> WHAT IS EXPECTED
With no omissions, write out every record given below.

> DATA SUPPLIED

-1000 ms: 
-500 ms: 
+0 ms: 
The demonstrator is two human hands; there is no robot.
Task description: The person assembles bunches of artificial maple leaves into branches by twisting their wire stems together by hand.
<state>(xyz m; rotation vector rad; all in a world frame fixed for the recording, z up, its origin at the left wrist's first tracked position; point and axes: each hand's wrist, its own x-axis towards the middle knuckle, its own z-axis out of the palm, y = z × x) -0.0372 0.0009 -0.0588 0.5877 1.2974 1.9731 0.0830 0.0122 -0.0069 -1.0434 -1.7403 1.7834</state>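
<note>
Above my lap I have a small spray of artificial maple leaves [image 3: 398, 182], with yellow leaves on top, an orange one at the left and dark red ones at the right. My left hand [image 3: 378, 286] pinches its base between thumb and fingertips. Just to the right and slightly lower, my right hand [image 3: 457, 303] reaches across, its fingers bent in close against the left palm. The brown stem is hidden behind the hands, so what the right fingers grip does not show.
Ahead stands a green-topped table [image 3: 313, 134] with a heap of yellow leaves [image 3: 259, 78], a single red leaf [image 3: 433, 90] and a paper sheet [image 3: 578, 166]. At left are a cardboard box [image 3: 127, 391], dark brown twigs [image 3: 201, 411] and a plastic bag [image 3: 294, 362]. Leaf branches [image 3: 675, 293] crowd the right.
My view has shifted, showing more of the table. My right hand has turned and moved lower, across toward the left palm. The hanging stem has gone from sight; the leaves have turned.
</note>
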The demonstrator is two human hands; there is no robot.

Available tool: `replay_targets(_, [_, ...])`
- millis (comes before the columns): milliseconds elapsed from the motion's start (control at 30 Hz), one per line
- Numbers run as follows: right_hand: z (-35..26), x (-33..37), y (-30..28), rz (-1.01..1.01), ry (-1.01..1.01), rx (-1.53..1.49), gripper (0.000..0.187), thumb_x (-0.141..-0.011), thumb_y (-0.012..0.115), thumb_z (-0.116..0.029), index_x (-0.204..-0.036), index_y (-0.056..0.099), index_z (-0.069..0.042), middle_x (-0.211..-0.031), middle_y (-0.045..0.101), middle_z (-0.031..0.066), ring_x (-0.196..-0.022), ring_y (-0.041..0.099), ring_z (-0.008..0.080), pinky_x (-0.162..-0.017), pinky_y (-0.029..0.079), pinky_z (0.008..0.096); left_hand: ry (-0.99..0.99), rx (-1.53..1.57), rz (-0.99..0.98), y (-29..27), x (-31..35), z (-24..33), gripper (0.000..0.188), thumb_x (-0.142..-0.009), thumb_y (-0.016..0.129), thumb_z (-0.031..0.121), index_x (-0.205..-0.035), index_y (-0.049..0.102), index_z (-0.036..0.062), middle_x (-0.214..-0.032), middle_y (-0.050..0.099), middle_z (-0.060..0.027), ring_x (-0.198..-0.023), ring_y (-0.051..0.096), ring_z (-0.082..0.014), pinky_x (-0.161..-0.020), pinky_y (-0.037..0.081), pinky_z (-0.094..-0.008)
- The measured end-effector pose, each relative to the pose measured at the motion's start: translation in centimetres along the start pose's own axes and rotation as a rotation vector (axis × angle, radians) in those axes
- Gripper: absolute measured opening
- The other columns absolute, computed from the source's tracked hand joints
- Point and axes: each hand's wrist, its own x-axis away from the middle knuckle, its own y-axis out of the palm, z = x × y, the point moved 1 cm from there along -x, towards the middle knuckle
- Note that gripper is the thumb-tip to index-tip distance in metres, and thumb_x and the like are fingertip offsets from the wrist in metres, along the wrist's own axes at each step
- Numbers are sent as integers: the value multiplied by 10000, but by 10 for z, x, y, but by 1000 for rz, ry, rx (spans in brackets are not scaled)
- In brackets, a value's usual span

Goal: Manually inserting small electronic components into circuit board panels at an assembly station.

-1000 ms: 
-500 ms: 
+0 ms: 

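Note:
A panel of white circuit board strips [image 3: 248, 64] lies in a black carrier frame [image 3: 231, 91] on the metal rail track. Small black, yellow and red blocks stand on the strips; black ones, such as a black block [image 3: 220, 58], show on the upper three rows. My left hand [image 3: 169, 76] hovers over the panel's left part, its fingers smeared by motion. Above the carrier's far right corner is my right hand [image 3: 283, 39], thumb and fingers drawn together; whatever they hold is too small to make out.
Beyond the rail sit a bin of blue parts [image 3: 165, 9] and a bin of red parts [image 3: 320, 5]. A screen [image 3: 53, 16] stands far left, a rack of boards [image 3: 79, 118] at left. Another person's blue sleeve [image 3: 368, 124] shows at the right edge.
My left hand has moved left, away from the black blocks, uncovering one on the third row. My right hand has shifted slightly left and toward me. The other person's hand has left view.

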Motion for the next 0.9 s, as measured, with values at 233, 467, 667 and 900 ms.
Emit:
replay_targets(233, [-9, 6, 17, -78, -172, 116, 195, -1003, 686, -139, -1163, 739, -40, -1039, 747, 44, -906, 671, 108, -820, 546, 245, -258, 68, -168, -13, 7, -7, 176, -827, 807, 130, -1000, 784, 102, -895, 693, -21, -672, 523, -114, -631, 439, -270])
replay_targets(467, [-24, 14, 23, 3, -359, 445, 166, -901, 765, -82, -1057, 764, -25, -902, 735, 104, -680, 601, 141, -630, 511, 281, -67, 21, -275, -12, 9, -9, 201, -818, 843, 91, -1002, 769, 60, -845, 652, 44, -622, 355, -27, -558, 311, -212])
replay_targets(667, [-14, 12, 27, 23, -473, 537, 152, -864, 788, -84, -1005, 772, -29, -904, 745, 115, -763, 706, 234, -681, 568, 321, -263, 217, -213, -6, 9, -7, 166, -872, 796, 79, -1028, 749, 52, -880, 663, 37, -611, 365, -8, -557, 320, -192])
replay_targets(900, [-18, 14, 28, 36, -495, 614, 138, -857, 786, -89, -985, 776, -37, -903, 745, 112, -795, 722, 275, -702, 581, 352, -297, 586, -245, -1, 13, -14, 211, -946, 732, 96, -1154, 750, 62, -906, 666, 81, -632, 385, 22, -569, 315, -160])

> ANSWER SPACE
-1000 ms: 
-500 ms: 
+0 ms: 
The demonstrator is two human hands; there is no robot.
Task description: The person assembles bunches of artificial maple leaves into branches by twisting their wire stems together by hand.
<state>(xyz m; rotation vector rad; all in a world frame fixed for the recording, z up, its origin at the left wrist's first tracked position; point and axes: each hand's wrist, its own x-axis towards the middle knuckle, its own z-axis out of the palm, y = z × x) -0.0372 0.0009 -0.0588 0.5877 1.2974 1.9731 0.0830 0.0122 -0.0069 -1.0434 -1.7403 1.7834</state>
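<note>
Above my lap I have a small spray of artificial maple leaves [image 3: 398, 182], with yellow leaves on top, an orange one at the left and dark red ones at the right. My left hand [image 3: 378, 286] pinches its base between thumb and fingertips. Just to the right and slightly lower, my right hand [image 3: 457, 303] reaches across, its fingers bent in close against the left palm. The brown stem is hidden behind the hands, so what the right fingers grip does not show.
Ahead stands a green-topped table [image 3: 313, 134] with a heap of yellow leaves [image 3: 259, 78], a single red leaf [image 3: 433, 90] and a paper sheet [image 3: 578, 166]. At left are a cardboard box [image 3: 127, 391], dark brown twigs [image 3: 201, 411] and a plastic bag [image 3: 294, 362]. Leaf branches [image 3: 675, 293] crowd the right.
My view has shifted, showing more of the table. My right hand has turned and moved lower, across toward the left palm. The hanging stem has gone from sight; the leaves have turned.
</note>
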The demonstrator is two human hands; there is no robot.

Available tool: `replay_targets(_, [_, ...])`
- millis (comes before the columns): milliseconds elapsed from the motion's start (control at 30 Hz), one per line
- Numbers run as follows: right_hand: z (-35..26), x (-33..37), y (-30..28), rz (-1.01..1.01), ry (-1.01..1.01), rx (-1.53..1.49), gripper (0.000..0.187), thumb_x (-0.141..-0.011), thumb_y (-0.012..0.115), thumb_z (-0.116..0.029), index_x (-0.204..-0.036), index_y (-0.056..0.099), index_z (-0.069..0.042), middle_x (-0.211..-0.031), middle_y (-0.045..0.101), middle_z (-0.031..0.066), ring_x (-0.196..-0.022), ring_y (-0.041..0.099), ring_z (-0.008..0.080), pinky_x (-0.162..-0.017), pinky_y (-0.029..0.079), pinky_z (0.008..0.096); left_hand: ry (-0.99..0.99), rx (-1.53..1.57), rz (-0.99..0.98), y (-29..27), x (-31..35), z (-24..33), gripper (0.000..0.188), thumb_x (-0.142..-0.009), thumb_y (-0.016..0.129), thumb_z (-0.031..0.121), index_x (-0.205..-0.035), index_y (-0.049..0.102), index_z (-0.036..0.062), middle_x (-0.214..-0.032), middle_y (-0.050..0.099), middle_z (-0.060..0.027), ring_x (-0.198..-0.023), ring_y (-0.051..0.096), ring_z (-0.082..0.014), pinky_x (-0.161..-0.020), pinky_y (-0.037..0.081), pinky_z (-0.094..-0.008)
- The measured end-effector pose, each relative to the pose measured at the motion's start: translation in centimetres along the start pose's own axes and rotation as a rotation vector (axis × angle, radians) in those axes
- Gripper: absolute measured opening
- The other columns absolute, computed from the source's tracked hand joints
- Point and axes: each hand's wrist, its own x-axis away from the middle knuckle, its own y-axis out of the palm, z = x × y, the point moved 1 cm from there along -x, towards the middle knuckle
- Note that gripper is the thumb-tip to index-tip distance in metres, and thumb_x and the like are fingertip offsets from the wrist in metres, along the wrist's own axes at each step
- Numbers are sent as integers: the value multiplied by 10000, but by 10 for z, x, y, but by 1000 for rz, ry, rx (spans in brackets are not scaled)
- In brackets, a value's usual span

Goal: Manually inserting small electronic components into circuit board panels at an assembly station.

-1000 ms: 
-500 ms: 
+0 ms: 

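Note:
A panel of white circuit board strips [image 3: 248, 64] lies in a black carrier frame [image 3: 231, 91] on the metal rail track. Small black, yellow and red blocks stand on the strips; black ones, such as a black block [image 3: 220, 58], show on the upper three rows. My left hand [image 3: 169, 76] hovers over the panel's left part, its fingers smeared by motion. Above the carrier's far right corner is my right hand [image 3: 283, 39], thumb and fingers drawn together; whatever they hold is too small to make out.
Beyond the rail sit a bin of blue parts [image 3: 165, 9] and a bin of red parts [image 3: 320, 5]. A screen [image 3: 53, 16] stands far left, a rack of boards [image 3: 79, 118] at left. Another person's blue sleeve [image 3: 368, 124] shows at the right edge.
My left hand has moved left, away from the black blocks, uncovering one on the third row. My right hand has shifted slightly left and toward me. The other person's hand has left view.
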
Motion for the next 0.9 s, as measured, with values at 233, 467, 667 and 900 ms.
Emit:
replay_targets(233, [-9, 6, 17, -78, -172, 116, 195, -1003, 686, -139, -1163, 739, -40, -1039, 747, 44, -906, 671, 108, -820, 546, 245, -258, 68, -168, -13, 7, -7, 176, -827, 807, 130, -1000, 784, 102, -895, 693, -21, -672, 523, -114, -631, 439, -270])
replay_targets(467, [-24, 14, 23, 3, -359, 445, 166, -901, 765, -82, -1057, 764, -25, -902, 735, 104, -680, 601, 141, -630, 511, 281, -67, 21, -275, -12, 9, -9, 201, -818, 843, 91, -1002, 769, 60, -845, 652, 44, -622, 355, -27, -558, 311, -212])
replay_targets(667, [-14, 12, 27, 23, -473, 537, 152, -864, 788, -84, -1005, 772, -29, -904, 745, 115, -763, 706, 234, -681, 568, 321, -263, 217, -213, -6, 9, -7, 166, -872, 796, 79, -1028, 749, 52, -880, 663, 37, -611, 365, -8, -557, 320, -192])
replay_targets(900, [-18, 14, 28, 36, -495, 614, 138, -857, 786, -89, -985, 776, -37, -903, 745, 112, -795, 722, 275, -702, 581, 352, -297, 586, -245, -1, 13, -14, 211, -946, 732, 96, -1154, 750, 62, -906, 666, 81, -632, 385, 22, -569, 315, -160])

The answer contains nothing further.